7.2 If your backend doesn't respond, Stripe will redirect your customer to success_url anyways, but it will wait for 10 seconds first.

It is very critical for you to process this webhook correctly. It is very easy to end up in a situation, when your customer gave you money, but your backend code didn't fulfill the payment correctly, leading to your application being unaware of successful payment and your customer being pissed off. So what do you do?
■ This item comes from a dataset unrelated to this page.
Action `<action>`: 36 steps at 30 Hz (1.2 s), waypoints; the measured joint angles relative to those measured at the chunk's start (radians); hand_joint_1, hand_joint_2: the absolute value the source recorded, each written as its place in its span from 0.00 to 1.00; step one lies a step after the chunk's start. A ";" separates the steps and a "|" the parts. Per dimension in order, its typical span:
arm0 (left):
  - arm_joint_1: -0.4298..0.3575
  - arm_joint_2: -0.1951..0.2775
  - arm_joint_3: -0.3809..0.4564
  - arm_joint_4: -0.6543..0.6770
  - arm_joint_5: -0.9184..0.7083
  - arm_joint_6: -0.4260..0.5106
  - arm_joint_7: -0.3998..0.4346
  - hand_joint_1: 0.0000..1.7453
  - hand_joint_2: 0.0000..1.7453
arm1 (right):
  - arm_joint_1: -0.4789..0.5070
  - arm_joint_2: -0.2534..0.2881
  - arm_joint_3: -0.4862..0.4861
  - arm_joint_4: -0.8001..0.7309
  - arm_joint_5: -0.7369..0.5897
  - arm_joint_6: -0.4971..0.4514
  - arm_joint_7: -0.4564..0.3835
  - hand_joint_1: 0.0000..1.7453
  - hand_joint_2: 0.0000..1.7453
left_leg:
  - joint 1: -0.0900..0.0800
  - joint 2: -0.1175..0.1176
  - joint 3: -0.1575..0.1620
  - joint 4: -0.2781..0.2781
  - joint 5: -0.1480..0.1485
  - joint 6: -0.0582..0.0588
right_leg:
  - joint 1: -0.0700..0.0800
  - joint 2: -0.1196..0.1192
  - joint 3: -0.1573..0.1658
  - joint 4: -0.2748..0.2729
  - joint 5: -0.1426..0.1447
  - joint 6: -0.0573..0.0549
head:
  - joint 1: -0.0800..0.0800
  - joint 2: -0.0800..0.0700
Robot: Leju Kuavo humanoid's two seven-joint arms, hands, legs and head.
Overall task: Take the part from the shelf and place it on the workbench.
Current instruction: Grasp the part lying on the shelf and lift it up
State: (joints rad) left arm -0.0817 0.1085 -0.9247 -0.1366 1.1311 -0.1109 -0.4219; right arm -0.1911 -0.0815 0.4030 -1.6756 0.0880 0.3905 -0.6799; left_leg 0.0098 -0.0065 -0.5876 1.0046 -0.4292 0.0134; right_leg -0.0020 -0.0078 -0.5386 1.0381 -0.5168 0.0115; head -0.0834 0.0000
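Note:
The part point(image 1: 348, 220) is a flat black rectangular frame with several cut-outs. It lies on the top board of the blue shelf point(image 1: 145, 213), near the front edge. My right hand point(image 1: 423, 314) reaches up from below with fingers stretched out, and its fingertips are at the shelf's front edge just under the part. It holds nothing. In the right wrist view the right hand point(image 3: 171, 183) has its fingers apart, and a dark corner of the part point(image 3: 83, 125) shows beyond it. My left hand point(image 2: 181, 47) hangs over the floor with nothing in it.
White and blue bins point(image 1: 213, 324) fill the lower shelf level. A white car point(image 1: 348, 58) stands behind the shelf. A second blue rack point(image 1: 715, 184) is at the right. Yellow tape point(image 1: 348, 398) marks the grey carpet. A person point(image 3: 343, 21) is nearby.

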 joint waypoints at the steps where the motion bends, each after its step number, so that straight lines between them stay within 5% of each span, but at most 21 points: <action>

Introducing Payment Sessions

The way we solved it at mkdev is by introducing some extra glue between our application and Stripe. We call it Payment Sessions. This is how it works:

Initiate Payment Session

When customer clicks Pay button we create a new Stripe::Checkout::Session object. But what we also do is we create our own special PaymentSession object, which is a regular ActiveRecord model. This model has multiple fields, like stripe_checkout_session_id, stripe_payment_intent_id and stripe_event_id. It is also a state machine (we use AASM, which initial state being created. Before we create Stripe Checkout Session we first create our own PaymentSession, id of which is then sent to Stripe as a metadata. And right after we create Stripe session we do:

user.payment_sessions.update_attributes(stripe_checkout_session_id: stripe_checkout_session.id,
                              stripe_payment_intent_id: stripe_checkout_session.payment_intent)

This way we can always quickly re-conciliate Stripe session with our database and our user.

Process Stripe webhook

After succesful payment, Stripe sends as a webhook, which we treat as a proof that money did leave users card and moved towards our bank. This is enough for us to move PaymentSession to the next state: paid:

payment_session = PaymentSession.find_by(stripe_checkout_session_id: event.data.object.id)
unless payment_session.stripe_event_id == event.id
   payment_session.update_attributes(stripe_event_id: event.id)
   payment_session.pay!
    FulfillMentorshipPaymentJob.perform_later(...)
end

Note that we make sure we don't process same event twice -- otherwise we would create a subscription too long, which would make our customer happy, but would also upset our mentor.

Fulfill the purchase

If you look close at the code, what we do next is we trigger our background job to fulfill the purchase. We do it in the background, because it is quite a complex process, implemented via multiple interactors. We don't want to risk this to fail and never retry, and we also don't want to risk that for some reason it takes longer than generous 10 seconds Stripe gave us to process a webhook.

At the very end of this job we move PaymentSession to its final state fulfilled. Now customer is all set to use the service she or he paid for.

User experience after Stripe Checkout

Because we can not be 100% sure that background job did finish in 10 seconds, we redirect user to a separate page with a loading indicator. On this page, we poll our backend to check that purchase was fulfilled and after it was, we redirect user to a nicely designed onboarding page:

The result of moving to the new Stripe Checkout

So far we are very happy with the new Stripe Checkout. It gives us a lot of peace of mind knowing, that our payment page is handled by Stripe, will be extended over time with many payment menthods and will always be complaint. We did our best to make sure that the new process is reliable and leads to best user experience from our side and we also introduced all the measures to make sure that even if something goes wrong, we will be the first to know about it and we will have all the data and means to resolve the problem. Another benefit is of course that we also know when someone initiated a new payment session and for some reason decided not to pay -- this makes our marketing team especially happy.

Hopefully this post helped you to make up your mind around using brand new Stripe Checkout and how to integrate it with your backend -- be it Ruby on Rails or something else.